A successful real estate agent is always looking for a new way to convey the unique attributes of a property. As video becomes a strong part of an integrated online marketing strategy, we’re seeing real estate agents popping up from the crowd by taking to the skies. The tactic of using remote-controlled aircraft, or drones, to conduct bird’s-eye views of home, land, and commercial properties is emerging as a great way to interest potential buyers. Drones create the potential to convey the beauty of unique waterfront homes and their views in South Florida, for example. If a picture speaks a thousand words, video is the next frontier. There are endless possibilities for how drones could benefit the real estate industry.
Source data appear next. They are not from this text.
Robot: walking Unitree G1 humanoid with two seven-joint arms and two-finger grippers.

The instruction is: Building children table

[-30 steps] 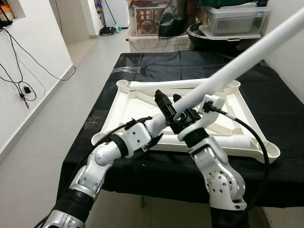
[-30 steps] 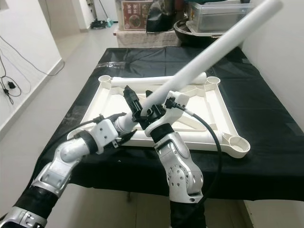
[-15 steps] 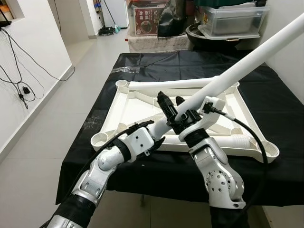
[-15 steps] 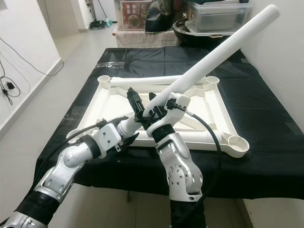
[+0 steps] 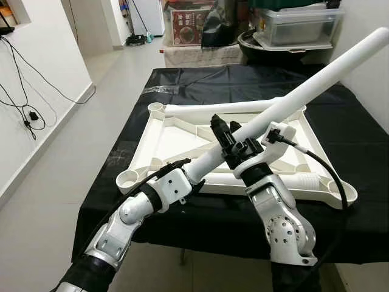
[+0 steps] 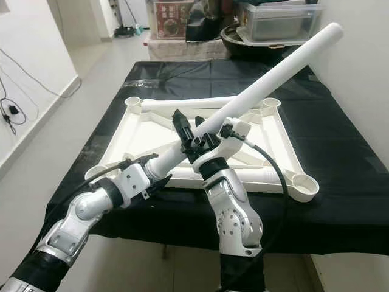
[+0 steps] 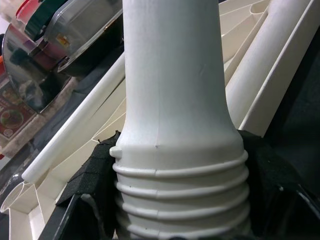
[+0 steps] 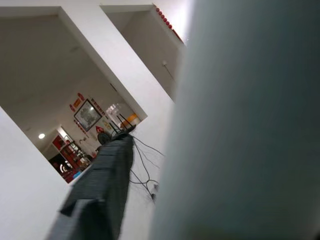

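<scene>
Table (image 5: pixel 182 82): long, draped in a black cloth (image 5: pixel 358 121), running away from the robot toward the clutter at the far end.
Tabletop (image 5: pixel 159 141): white, upside down on the cloth, ribs showing, a round socket (image 5: pixel 128 178) at each corner.
Raised leg (image 5: pixel 316 82): the big white tube, tilted, slanting up from the robot's left to high on its right, above the tabletop and clear of it. Its ridged, threaded end (image 7: pixel 180 200) sits at the low end, as the left wrist view shows.
Loose legs: one leg (image 5: pixel 231 108) lies along the far edge of the tabletop, another leg (image 5: pixel 298 181) with a ridged end lies along the near edge on the right.
Bins (image 5: pixel 298 24): clear plastic boxes and a dark bowl (image 5: pixel 255 44) at the far end of the table.
Left gripper (image 7: pixel 180 215): clamped around the low, threaded end of the raised leg, black pads (image 7: pixel 95 172) pressed on either side of the ridges.
Right gripper (image 5: pixel 234 143): meeting the raised leg at mid-length, black fingers (image 5: pixel 219 129) rising beside the tube; cannot tell whether they are squeezing it or merely alongside. Its wrist view has the tube looming pale and blurred right in front.
Cables (image 5: pixel 27 109): black, trailing down the white wall on the left.
</scene>
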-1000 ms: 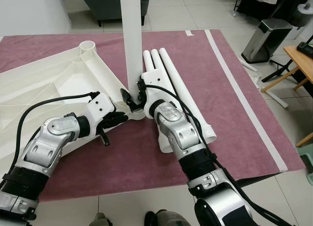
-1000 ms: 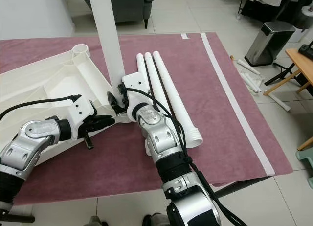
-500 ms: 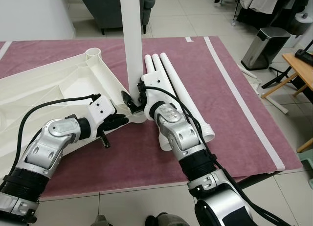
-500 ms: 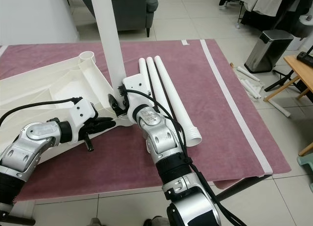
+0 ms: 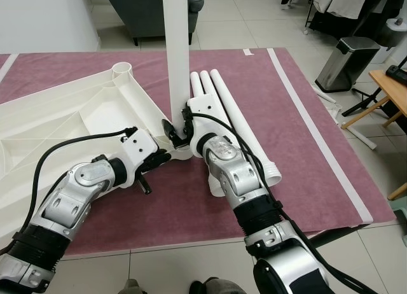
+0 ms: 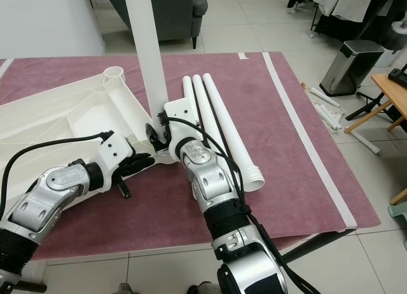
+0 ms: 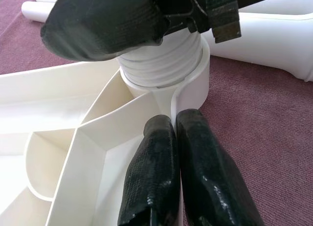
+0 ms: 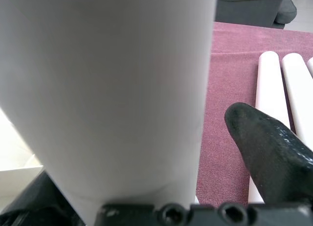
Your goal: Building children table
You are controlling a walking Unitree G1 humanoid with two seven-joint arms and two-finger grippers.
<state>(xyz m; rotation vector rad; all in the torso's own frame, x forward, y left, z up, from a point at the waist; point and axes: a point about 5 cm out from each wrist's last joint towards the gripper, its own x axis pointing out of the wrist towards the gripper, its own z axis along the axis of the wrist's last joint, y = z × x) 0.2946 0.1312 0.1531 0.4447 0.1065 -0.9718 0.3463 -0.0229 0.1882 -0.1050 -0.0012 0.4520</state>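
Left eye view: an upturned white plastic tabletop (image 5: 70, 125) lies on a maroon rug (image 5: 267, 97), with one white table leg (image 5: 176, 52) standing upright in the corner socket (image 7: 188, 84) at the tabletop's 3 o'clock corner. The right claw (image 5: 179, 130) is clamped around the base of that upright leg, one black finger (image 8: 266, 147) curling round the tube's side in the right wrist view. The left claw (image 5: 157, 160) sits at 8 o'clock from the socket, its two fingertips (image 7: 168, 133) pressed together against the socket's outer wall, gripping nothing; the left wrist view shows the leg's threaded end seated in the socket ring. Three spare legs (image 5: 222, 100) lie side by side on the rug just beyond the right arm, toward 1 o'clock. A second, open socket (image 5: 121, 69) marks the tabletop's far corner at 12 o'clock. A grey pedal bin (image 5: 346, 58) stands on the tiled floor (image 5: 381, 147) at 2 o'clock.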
But not so fast. The widespread use of drones has created a number of critics, particularly with the Federal Aviation Administration. The FAA has proposed and established numerous regulations that restrict and regulate who can use commercial drones for commercial purposes. The FAA has taken a very expansive and aggressive stance on their ability to regulate and restrict commercial drone use; e.g. the FAA’s position is that anyone who wants to fly an aircraft for commercial purposes, manned or unmanned, in U.S. airspace needs some level of FAA approval.
Earlier this year, a judge overruled the FAA’s enforcement on a number of drone violations, while at the same time upholding a$10,000 FAA fine that was issued to a real estate agent for using drones in their business. The path forward is pretty murky, as both legal precedents and regulations are sometimes conflicting with each other. Real Estate interests are struggling to balance safety, compliance, and privacy while satisfying the client hunger for the “cool factor” benefits provided by the sky views and HD-quality videos that often go viral online.
The FAA says that they have been working to clearly define rules as drones become cheaper and more widely available globally. Others point out that the agency has been working for a decade on safety regulations to allow commercial drone flights, but has yet to offer any. And while the FAA deliberates, nations like Canada, Australia, Japan and the United Kingdom are green lighting the practice.